**Assigned task**:
As the lines appear below, please set them down exactly, starting at the first and finishing with the one containing "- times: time".

**Provided data**:
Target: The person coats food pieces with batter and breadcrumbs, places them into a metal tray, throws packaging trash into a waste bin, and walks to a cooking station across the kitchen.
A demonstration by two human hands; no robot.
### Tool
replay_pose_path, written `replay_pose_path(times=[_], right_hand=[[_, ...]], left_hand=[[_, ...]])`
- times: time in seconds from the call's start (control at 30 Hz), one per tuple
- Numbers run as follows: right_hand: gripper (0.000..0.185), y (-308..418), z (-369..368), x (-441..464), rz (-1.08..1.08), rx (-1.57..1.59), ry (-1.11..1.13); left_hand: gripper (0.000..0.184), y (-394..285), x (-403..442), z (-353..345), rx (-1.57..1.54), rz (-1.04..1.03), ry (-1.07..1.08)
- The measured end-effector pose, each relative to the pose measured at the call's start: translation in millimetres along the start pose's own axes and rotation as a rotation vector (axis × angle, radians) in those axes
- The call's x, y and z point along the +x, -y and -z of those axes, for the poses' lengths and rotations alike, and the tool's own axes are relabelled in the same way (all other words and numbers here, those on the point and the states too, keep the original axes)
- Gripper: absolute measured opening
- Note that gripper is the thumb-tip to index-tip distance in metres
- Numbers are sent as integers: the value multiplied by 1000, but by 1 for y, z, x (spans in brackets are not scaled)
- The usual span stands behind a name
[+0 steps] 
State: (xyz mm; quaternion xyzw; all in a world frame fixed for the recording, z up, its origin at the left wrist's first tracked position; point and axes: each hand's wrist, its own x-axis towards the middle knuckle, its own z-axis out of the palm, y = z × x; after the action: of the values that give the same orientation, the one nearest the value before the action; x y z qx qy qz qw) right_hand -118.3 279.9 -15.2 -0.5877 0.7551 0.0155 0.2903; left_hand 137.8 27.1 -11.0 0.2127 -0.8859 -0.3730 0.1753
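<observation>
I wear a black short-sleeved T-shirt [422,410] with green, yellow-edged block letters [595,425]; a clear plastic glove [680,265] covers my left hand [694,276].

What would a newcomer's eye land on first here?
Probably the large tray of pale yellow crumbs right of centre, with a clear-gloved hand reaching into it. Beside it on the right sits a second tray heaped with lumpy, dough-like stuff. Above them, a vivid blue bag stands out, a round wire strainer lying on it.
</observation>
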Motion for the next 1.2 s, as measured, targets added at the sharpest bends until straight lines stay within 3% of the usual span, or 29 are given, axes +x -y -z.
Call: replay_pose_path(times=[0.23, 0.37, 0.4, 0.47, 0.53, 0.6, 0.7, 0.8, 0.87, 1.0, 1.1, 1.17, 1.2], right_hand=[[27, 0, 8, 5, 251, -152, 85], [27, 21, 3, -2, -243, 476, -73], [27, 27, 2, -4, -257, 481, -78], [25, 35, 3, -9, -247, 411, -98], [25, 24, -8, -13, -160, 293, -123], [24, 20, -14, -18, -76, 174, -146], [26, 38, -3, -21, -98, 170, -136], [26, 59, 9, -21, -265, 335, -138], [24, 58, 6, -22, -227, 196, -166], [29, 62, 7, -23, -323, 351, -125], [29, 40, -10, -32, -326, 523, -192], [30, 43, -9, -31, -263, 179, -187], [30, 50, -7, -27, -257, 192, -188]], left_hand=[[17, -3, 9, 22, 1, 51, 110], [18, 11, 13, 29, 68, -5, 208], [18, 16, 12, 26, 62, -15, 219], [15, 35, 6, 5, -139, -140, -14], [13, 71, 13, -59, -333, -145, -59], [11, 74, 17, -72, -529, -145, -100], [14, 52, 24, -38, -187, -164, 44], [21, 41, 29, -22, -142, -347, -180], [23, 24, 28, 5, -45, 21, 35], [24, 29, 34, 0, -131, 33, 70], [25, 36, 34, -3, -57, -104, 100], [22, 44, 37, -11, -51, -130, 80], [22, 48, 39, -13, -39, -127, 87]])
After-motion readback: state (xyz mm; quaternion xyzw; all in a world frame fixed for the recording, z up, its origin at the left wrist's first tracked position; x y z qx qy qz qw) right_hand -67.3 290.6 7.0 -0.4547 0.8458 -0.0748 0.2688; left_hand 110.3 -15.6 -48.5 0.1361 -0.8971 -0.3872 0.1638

**Task result**:
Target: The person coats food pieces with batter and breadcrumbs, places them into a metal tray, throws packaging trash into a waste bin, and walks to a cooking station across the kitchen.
A demonstration by two human hands; no robot.
### Tool
replay_pose_path, written `replay_pose_path(times=[_], right_hand=[[_, ...]], left_hand=[[_, ...]])`
- times: time in seconds from the call's start (control at 30 Hz), one per tuple

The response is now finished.